Le serpent se mord la queue
En proposant « d’injecter » de la tolérance dans le jugement des situations de hors-jeu examinées par la VAR, Richard Masters crée l’illusion d’une humanisation de la machine. Quitte à défier la logique : on veut à tout prix continuer à utiliser la VAR comme on l’utilise actuellement, mais en inscrivant son imperfection dans le mode d’emploi. Plutôt que de perfectionner l’outil (avec des caméras plus performantes, par exemple, et donc prendre le parti d’une application à la lettre de la loi) ou que d’apporter un semblant de clarté dans son utilisation (en limitant son intervention, comme préconisé par l’IFAB, aux situations qui sont nettes à première vue, prenant donc le parti inverse de la tolérance par la priorité donnée au jugement humain), on préfère tordre les Lois du jeu pour les adapter à une évolution imparfaite du football.
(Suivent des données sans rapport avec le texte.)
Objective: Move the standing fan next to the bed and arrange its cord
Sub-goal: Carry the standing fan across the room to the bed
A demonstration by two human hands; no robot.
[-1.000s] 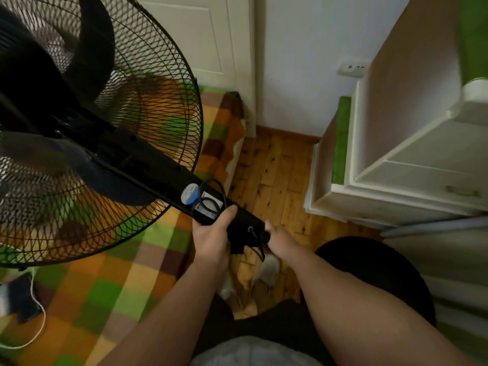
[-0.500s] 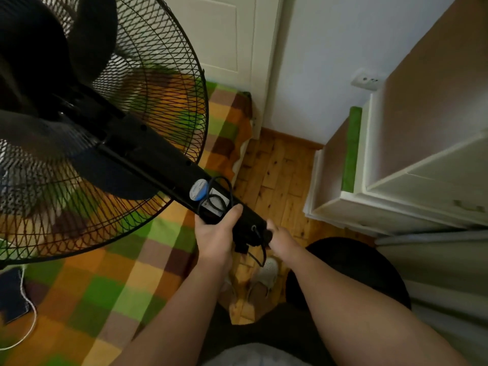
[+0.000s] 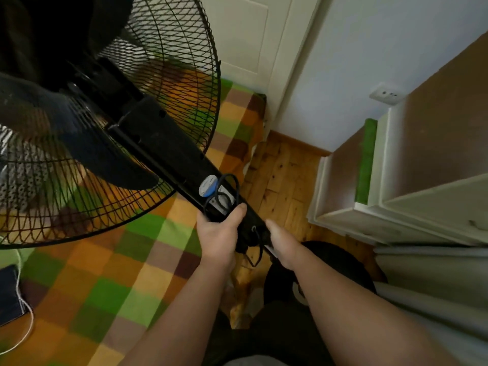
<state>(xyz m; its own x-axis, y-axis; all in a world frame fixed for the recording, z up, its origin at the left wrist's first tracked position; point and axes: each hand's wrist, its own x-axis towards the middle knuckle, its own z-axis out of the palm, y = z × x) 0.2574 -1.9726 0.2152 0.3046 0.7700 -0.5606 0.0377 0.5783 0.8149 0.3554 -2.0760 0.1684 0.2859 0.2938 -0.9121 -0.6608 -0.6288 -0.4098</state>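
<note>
Black fan point(image 3: 163, 143) tilted over bed point(image 3: 132, 273) — left grip point(image 3: 220, 235) wrapped round its neck, right grip point(image 3: 281, 247) closed just below, likely to balance the heavy head; cord point(image 3: 233, 180) looped beside left thumb.

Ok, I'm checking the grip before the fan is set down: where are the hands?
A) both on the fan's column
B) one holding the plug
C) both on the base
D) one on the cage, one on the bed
A: the left hand and the right hand both grip the black column, one below the other.
</note>
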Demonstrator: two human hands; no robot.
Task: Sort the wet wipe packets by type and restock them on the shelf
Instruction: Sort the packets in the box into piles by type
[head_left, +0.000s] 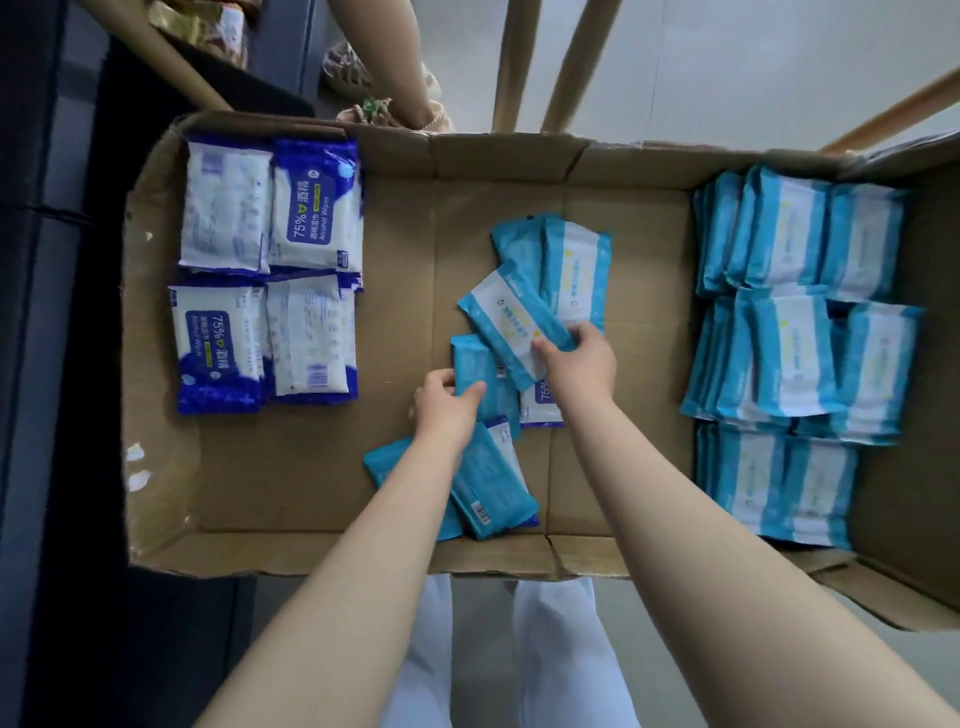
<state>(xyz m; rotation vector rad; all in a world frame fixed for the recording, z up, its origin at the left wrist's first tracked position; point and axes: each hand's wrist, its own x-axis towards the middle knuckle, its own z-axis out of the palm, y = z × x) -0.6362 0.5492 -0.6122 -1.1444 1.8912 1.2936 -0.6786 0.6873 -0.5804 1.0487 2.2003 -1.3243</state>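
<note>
A shallow cardboard box (291, 483) holds wet wipe packets. Several dark blue alcohol wipe packets (270, 270) lie grouped at its left. Light blue packets stand in stacked rows (795, 353) along the right side. In the middle lies a loose pile of light blue packets (566, 265), with one dark blue packet (543, 402) partly buried under them. My right hand (579, 361) pinches the near end of a light blue packet (506, 322). My left hand (447, 402) grips the edge of another light blue packet (475, 371) beside it.
Another person's leg and sandalled foot (400, 104) stand just beyond the box's far wall. Wooden legs of furniture (545, 62) rise behind the box. A dark cabinet or shelf (52, 312) runs along the left. Two more light blue packets (488, 483) lie near the front wall.
</note>
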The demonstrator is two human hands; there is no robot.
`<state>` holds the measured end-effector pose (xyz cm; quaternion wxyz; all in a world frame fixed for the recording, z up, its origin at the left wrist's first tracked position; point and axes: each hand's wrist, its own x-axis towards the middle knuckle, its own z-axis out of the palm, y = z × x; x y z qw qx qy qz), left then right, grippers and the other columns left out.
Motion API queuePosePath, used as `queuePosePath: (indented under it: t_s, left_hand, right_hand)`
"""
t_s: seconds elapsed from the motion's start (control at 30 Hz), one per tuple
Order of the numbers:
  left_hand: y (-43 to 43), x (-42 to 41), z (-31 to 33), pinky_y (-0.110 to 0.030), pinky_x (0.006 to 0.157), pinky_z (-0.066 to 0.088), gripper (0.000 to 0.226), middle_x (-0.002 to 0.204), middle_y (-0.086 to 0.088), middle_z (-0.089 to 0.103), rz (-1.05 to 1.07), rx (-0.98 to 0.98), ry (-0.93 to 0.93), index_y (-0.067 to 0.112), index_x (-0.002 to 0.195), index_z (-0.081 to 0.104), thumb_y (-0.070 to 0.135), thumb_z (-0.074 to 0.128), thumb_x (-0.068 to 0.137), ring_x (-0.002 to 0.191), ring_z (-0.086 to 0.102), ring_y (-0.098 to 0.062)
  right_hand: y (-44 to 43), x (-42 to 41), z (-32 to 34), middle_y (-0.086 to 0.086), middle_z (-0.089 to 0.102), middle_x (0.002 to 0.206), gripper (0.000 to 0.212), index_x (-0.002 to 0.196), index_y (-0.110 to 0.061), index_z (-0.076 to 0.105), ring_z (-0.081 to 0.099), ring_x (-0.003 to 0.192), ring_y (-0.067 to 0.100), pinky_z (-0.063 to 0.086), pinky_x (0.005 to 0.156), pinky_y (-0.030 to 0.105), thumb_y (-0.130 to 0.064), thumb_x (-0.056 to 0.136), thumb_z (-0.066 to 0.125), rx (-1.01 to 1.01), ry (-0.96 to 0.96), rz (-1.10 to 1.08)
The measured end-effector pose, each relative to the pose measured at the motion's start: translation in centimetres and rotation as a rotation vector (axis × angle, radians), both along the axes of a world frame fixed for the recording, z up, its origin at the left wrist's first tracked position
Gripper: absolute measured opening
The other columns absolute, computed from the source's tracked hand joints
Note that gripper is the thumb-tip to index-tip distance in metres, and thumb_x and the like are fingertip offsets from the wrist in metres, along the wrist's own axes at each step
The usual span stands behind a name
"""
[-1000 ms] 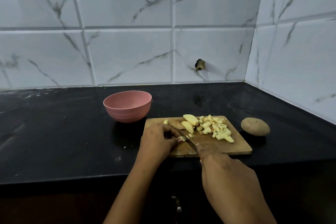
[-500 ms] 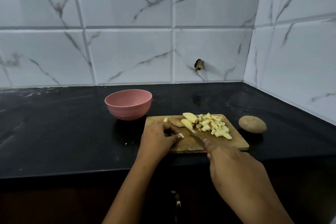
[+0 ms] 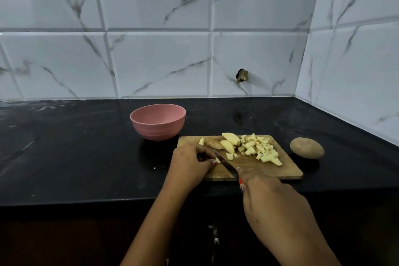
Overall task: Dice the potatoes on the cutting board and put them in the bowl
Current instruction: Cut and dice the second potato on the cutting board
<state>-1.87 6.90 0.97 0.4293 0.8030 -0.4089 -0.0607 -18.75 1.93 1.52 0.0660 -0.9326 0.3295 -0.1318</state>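
A wooden cutting board (image 3: 280,170) lies on the black counter. On it are a pile of diced potato (image 3: 261,149) and a few potato wedges (image 3: 230,142). My left hand (image 3: 190,164) curls over a small potato piece (image 3: 217,160) at the board's left end, pinching it. My right hand (image 3: 272,203) grips a knife (image 3: 224,163) whose blade rests against that piece. A pink bowl (image 3: 158,121) stands behind the board to the left; its inside is hidden from here.
A whole unpeeled potato (image 3: 307,148) lies on the counter right of the board. White marble tiles close off the back and right side. The counter's front edge runs just below the board.
My right hand and the knife shifted slightly along the potato piece between cuts. My left hand has stayed on the piece.
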Motion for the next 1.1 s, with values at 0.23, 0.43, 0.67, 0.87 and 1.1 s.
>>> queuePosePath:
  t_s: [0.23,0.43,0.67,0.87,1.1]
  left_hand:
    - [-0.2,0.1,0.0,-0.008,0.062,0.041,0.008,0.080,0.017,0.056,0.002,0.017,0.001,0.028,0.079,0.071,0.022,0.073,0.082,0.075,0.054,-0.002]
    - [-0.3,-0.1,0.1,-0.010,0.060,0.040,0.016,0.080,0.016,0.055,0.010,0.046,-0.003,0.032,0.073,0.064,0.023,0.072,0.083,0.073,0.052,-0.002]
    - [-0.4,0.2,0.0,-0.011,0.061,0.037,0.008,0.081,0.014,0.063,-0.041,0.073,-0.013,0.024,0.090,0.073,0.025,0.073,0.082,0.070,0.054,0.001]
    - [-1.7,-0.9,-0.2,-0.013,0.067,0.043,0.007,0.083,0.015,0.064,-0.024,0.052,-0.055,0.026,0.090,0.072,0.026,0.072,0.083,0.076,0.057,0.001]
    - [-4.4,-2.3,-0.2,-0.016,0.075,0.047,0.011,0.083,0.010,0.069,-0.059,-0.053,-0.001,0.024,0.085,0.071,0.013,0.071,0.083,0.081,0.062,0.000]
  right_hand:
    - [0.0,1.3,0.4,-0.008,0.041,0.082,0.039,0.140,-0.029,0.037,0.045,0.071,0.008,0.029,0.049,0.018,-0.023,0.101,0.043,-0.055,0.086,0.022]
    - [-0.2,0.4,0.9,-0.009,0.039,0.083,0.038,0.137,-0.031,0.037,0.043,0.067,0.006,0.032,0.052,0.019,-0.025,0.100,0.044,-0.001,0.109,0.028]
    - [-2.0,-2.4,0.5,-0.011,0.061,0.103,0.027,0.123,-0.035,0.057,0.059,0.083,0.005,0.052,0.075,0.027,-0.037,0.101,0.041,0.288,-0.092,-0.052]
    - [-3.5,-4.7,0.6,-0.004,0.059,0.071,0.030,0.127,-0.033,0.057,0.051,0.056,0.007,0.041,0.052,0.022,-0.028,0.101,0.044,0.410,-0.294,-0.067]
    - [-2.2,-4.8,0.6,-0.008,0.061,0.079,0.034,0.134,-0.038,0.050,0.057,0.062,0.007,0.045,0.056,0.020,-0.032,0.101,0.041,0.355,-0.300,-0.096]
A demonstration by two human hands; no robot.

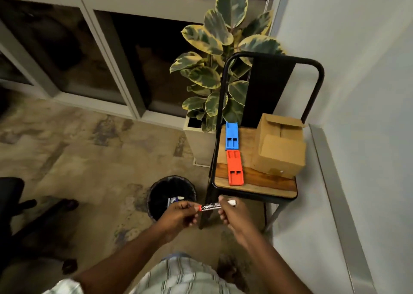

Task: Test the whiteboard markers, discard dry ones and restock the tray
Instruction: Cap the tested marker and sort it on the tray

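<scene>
A red whiteboard marker (211, 206) with a black label lies level between both hands, in front of the chair. My left hand (181, 215) pinches its red end. My right hand (232, 213) grips the other end, where a white part sticks out past the fingers. A blue marker box (231, 136) and a red marker box (234, 167) lie end to end on the wooden seat of the chair (257, 187). Below the hands stands a black waste bin (171, 195) with a few discarded markers inside.
A cardboard box (278, 150) with open flaps sits on the right of the seat. A potted plant (214, 74) stands behind the chair by the glass doors. A white wall runs along the right. Part of an office chair base (20, 208) shows at the left.
</scene>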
D’autant que cette idée pose une question centrale : à partir de quand un hors-jeu est-il « tolérable » ? Deux centimètres ? Dix centimètres ? 20 centimètres ? Où place-t-on la limite dans l’infraction ? Si la tolérance doit être inscrite dans les Lois du jeu, il faudra forcément en passer par une quantification qui ne fera, en somme, que reculer la ligne du hors-jeu – et donc le débat – de quelques centimètres. Au lieu de pester pour savoir si un joueur est exactement hors jeu, on décortiquera les images pour savoir s’il est bien dans la « zone de tolérance » . Le serpent se mord la queue. Et bonjour pour expliquer la règle du hors-jeu, après ça.